>>>
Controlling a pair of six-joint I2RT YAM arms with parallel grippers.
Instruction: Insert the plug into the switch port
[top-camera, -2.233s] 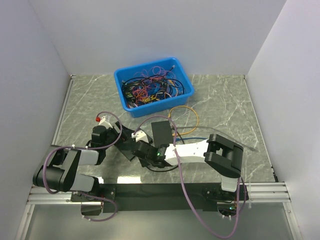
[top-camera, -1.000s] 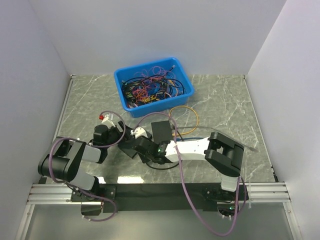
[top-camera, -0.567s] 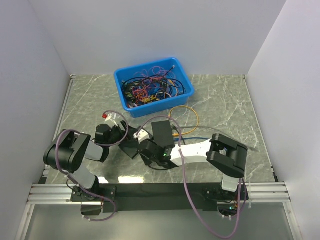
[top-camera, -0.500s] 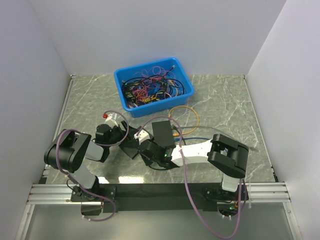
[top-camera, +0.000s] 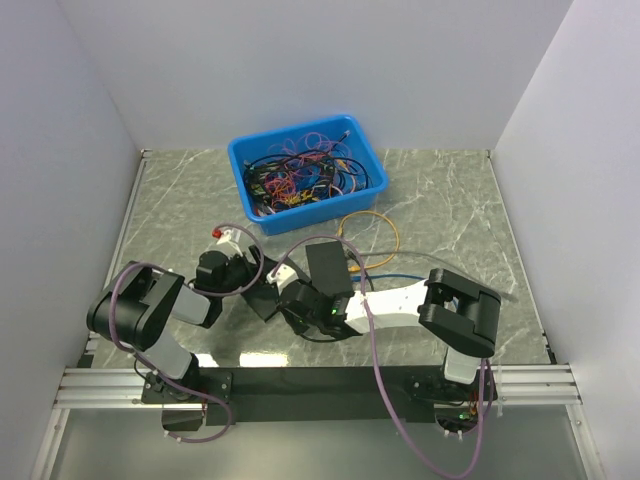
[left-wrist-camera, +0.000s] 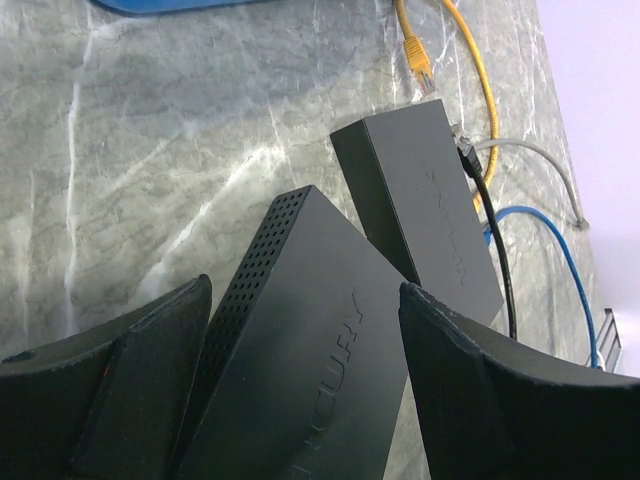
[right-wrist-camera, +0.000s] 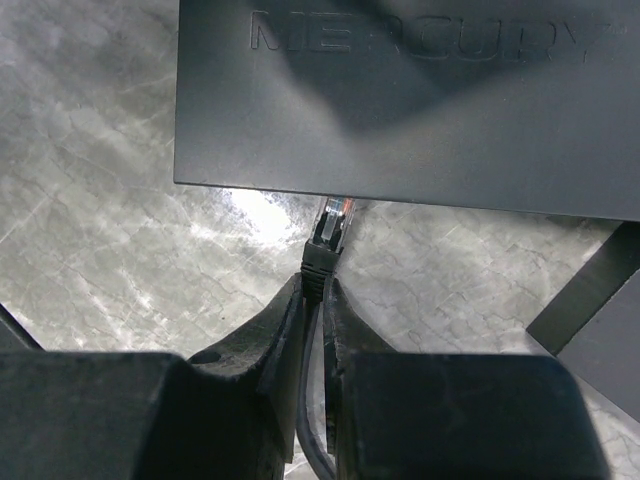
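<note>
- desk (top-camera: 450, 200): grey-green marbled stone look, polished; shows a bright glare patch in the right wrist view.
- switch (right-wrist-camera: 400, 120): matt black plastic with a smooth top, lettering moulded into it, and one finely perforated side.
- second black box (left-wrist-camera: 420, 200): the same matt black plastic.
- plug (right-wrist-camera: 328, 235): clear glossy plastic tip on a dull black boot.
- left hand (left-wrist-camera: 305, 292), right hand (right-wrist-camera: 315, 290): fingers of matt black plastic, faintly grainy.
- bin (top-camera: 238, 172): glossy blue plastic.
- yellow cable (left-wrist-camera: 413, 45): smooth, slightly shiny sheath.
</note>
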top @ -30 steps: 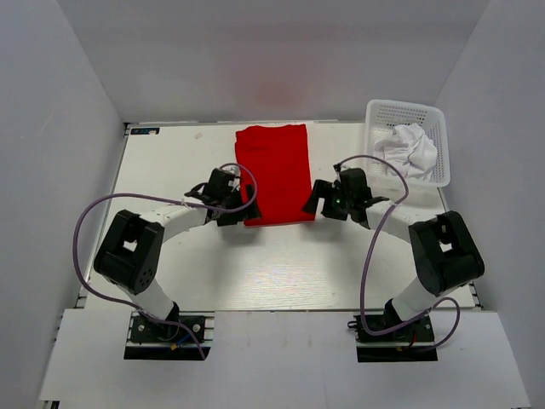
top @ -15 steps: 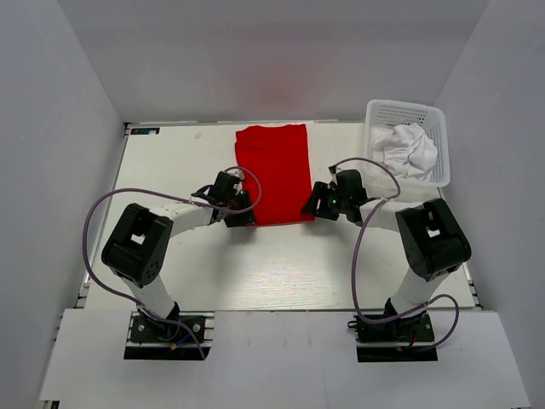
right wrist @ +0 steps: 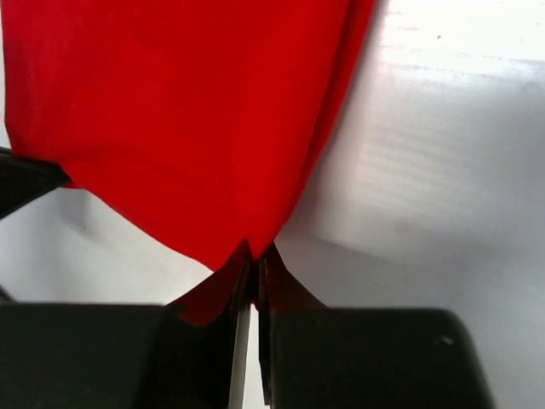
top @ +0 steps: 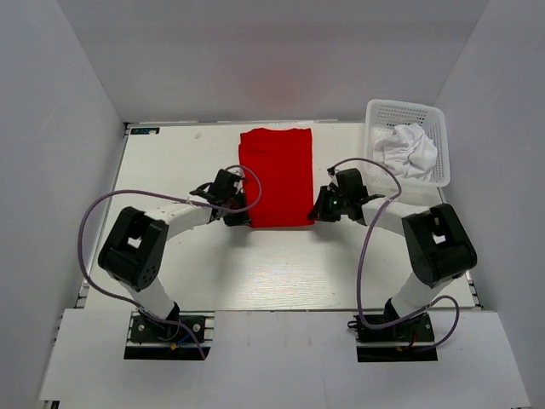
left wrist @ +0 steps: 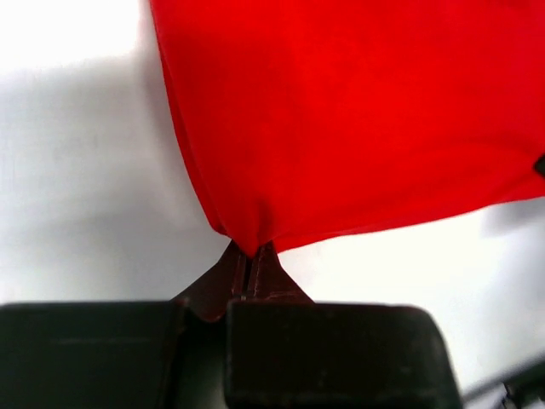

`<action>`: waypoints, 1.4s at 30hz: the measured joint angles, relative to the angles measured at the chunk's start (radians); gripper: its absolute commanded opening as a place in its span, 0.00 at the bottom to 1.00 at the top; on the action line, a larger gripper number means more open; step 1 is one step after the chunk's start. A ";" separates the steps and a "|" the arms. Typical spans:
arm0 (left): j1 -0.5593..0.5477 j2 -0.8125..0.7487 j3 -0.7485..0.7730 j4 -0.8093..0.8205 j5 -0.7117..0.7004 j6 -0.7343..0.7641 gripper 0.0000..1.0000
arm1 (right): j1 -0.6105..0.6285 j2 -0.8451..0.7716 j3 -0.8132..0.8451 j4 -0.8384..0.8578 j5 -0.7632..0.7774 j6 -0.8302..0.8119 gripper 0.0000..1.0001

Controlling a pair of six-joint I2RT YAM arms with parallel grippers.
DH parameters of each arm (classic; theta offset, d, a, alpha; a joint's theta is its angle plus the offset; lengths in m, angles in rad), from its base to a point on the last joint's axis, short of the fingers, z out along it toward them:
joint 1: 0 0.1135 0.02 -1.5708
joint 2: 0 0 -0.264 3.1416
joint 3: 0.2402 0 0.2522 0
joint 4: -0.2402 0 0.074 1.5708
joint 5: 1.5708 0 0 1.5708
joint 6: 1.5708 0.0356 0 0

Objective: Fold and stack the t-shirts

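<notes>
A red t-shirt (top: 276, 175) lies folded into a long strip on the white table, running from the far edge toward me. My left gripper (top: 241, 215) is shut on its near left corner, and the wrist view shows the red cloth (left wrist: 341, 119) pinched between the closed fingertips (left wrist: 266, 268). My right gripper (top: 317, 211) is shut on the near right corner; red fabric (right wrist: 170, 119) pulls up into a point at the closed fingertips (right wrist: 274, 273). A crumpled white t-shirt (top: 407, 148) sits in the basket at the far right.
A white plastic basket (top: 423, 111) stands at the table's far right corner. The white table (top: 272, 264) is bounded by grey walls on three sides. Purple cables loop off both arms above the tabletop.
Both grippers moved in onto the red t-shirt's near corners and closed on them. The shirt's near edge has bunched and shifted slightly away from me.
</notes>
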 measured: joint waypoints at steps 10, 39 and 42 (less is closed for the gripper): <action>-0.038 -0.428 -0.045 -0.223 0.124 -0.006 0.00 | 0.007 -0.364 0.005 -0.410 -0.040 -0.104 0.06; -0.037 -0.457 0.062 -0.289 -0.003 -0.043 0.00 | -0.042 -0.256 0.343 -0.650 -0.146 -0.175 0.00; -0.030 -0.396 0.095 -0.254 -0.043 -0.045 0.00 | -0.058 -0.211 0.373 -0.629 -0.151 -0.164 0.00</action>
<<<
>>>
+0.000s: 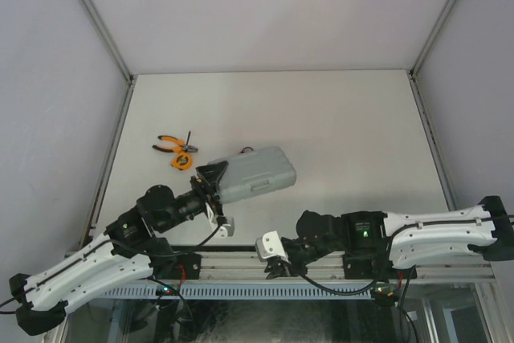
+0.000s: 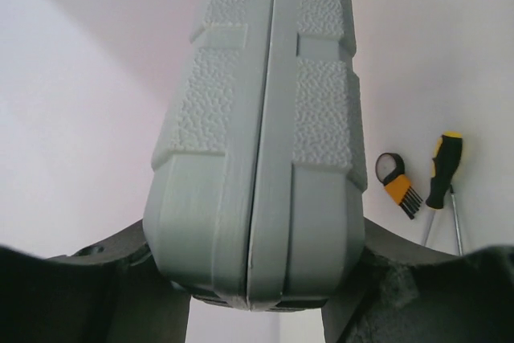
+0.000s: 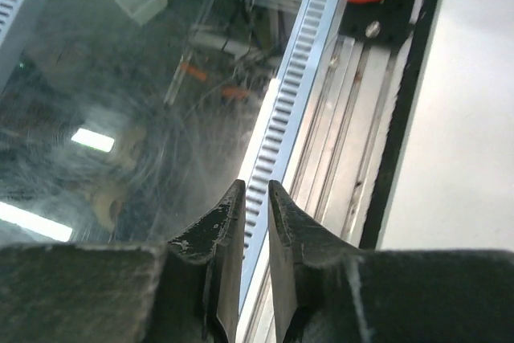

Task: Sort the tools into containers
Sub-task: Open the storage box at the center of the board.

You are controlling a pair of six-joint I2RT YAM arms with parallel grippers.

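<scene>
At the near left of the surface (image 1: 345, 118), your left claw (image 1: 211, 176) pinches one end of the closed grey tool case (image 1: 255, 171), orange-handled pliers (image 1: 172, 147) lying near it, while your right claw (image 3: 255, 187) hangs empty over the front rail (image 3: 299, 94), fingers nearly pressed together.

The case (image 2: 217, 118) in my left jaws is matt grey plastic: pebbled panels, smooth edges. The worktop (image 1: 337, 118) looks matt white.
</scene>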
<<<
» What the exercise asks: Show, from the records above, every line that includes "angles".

» Answer area:
`<action>`: waypoints, 1.4s at 30hz: the measured joint angles, relative to the angles measured at the chunk's start (radians); gripper: its absolute commanded opening as a place in its span, 0.00 at the bottom to 1.00 at the top; on the action line, a larger gripper number means more open; step 1 is one step after the chunk's start. A ";" separates the steps and a "|" the arms. Typical spans:
DH parameters of each arm (classic; theta offset, d, a, alpha; a joint's theta is its angle plus the offset; lengths in m, angles in rad), from its base to a point on the last joint's axis, short of the fingers, z out along it toward them:

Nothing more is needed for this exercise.